Sir — Ashok Mitra is right in saying that a crop of writers of Asian descent, born and brought up on foreign shores, has arrived on the literary scene. They mainly write about the countries their parents or grandparents had left behind (“Unaware of gold”, Oct 29). With many literary awards as well as hefty advances from publishing houses going their way, these “ethnic” writers are much in demand these days. Most of them come from affluent backgrounds and have been educated in the best schools and universities. They are naturally comfortable in expressing themselves in the English language. Being a student of literature, I appreciate the truth in Mitra’s statement, when he says that compared to a Manik Bandyopadhyay or a Sadat Hasan Manto, these new writers have failed to explore “the lower depths as much of the mind of an individual as of society”. Many of these writers present a kind of anaesthetized version of reality. They write about people and places from which they have been distanced, both physically and mentally, in a language which is alien to their subjects. All these perhaps contribute to a reality that is itself ‘unreal’, and representations that are at times unmoving.

However, when Mitra classifies authors as good and bad, one wonders whether he is doing it on the basis of who has or has not read the ‘Old Masters’. Surely this criterion alone cannot serve as the benchmark of a good writer. It is advisable that a writer reads as much as he/she can from the repository of past works but this is not a necessary condition to become a good writer. Again, I fail to understand how the economic position of an author can become a marker of the greatness of his art. The repeated stress on how these new expatriate writers mint a lot of money, while Bandyopadhyay and Manto lived in penury, seems to suggest that Mitra’s reasoning is flawed and misdirected.

In fact, Mitra has provided the answers to all these problems in his article. In a globalized world, burdened with an information overload, the ‘new’ has ceased to shock. Even literature does not arouse in readers strong emotions as it once used to. This has spawned an indifferent set of readers and branded writers whose works fail to touch a chord. But I must admit that language still has a serious role to play. The regional literature circuit, though, is definitely more lively than what is being produced in the genre of ‘Indian Writing in English’.

Yours faithfully,
Somdatta Bhattacharya, Calcutta

Sir — It was surprising to find an erudite columnist such as Ashok Mitra peg an entire piece on conjecture. The central premise of the piece hinges on the unwarranted assumption that successful south Asian writers in the West are ill- informed about literary works in their native countries. Nothing could be more ridiculously judgmental than a hypothesis such as this.

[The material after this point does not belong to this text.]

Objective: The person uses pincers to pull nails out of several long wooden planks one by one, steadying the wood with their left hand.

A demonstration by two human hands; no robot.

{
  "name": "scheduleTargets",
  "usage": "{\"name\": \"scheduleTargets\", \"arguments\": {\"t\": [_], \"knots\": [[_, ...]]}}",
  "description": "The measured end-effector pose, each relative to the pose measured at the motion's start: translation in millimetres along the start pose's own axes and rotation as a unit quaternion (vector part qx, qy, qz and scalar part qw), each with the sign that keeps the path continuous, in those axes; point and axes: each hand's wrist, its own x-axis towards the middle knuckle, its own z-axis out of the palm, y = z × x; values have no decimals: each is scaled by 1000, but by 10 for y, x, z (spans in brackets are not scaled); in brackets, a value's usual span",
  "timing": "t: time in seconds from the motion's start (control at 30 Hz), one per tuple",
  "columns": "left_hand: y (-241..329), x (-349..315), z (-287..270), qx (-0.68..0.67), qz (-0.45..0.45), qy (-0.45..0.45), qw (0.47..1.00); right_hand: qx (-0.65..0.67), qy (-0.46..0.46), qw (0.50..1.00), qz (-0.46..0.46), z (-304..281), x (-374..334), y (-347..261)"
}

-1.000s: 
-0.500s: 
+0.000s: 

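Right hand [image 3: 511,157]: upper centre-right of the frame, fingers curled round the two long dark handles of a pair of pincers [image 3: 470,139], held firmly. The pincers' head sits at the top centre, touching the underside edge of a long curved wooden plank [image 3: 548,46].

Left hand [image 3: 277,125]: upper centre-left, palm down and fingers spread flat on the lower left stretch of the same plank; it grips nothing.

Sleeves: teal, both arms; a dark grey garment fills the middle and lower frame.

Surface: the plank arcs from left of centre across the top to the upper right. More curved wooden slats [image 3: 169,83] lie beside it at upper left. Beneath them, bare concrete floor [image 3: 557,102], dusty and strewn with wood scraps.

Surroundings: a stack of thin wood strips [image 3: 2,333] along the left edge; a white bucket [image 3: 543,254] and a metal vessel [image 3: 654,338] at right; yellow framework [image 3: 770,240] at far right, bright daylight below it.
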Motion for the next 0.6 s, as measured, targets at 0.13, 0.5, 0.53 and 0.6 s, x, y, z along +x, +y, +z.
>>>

It was smart of Mitra not to name any of the writers who have earned his ire. If he has to criticize an author, he would do well to refer to their literary output, rather than their lack of exposure to literature. However, one cannot dismiss Mitra’s contention that Sadat Hasan Manto or Manik Bandyopadhyay did not get their due. But is that reason enough to rail against these south Asian writers' Great artists like Vincent van Gogh were never appreciated in their lifetime, Likewise, Bandyopadhyay or Manto must have never actually cared for the kind of recognition that Mitra thinks they deserved. And why just these two writers, how many in the West know about Bibhuti Bhushan and his phenomenal contribution to literature' There are many more writers who can be added to the list. If these authors had bothered about money or fame, they would have got their work translated into English, the way Tagore had done. If Tagore hadn’t translated his work into English, no one in the West would have heard his name. And one cannot really blame the West for that.

Yours faithfully,
Sudipto Roy, Calcutta

Sir — Ashok Mitra’s diatribe against some Asian writers who have found literary success in the United Kingdom and the United States of America appears to have been tinged with envy. His assertion that the works of Manik Bandyopadhyay and Sadat Hasan Manto are superior to those of diasporic writers is not supported by any solid evidence. Arundhati Roy’s The God of Small Things or Salman Rushdie’s Midnight’s Children will be considered a timeless classic in any country.

Bandyopadhyay and Manto died poor. So did many other writers, such as D.H. Lawrence and George Orwell. A writer worth his salt does not judge the merit of his writing by the amount of wealth it brings him.

Yours faithfully,
Keron Bhattacharya, Nottingham, UK

Sir — Informative, educative, and written in his incisive style, Ashok Mitra’s article has done more to bring the literary contributions of Sadat Hasan Manto and Manik Bandyopadhyay into focus than any other person in recent memory. The article would undoubtedly revive readers’ interest in the writings of these largely-unrecognized literary greats.

Yours faithfully,
Imtiaz Chowdhry, Calcutta

Monkey business

Sir — In addition to stray dogs, monkeys, these days, are running amok on Delhi roads, which makes commuting a hazardous exercise in the capital. The wildlife department and NGOs must take initiatives and try to come up with solutions to the problem. It might also be a good idea to put all strays under government surveillance. These animals must be caught and transported to nearby jungles or kept in the zoo. Unfortunately, most zoos in the country are overcrowded, which has resulted in an acute shortage of space for the animals in cages. Therefore, it would be a better idea if the authorities first catch these animals and then move them to remote regions so that they will not be able to make their way back to the cities.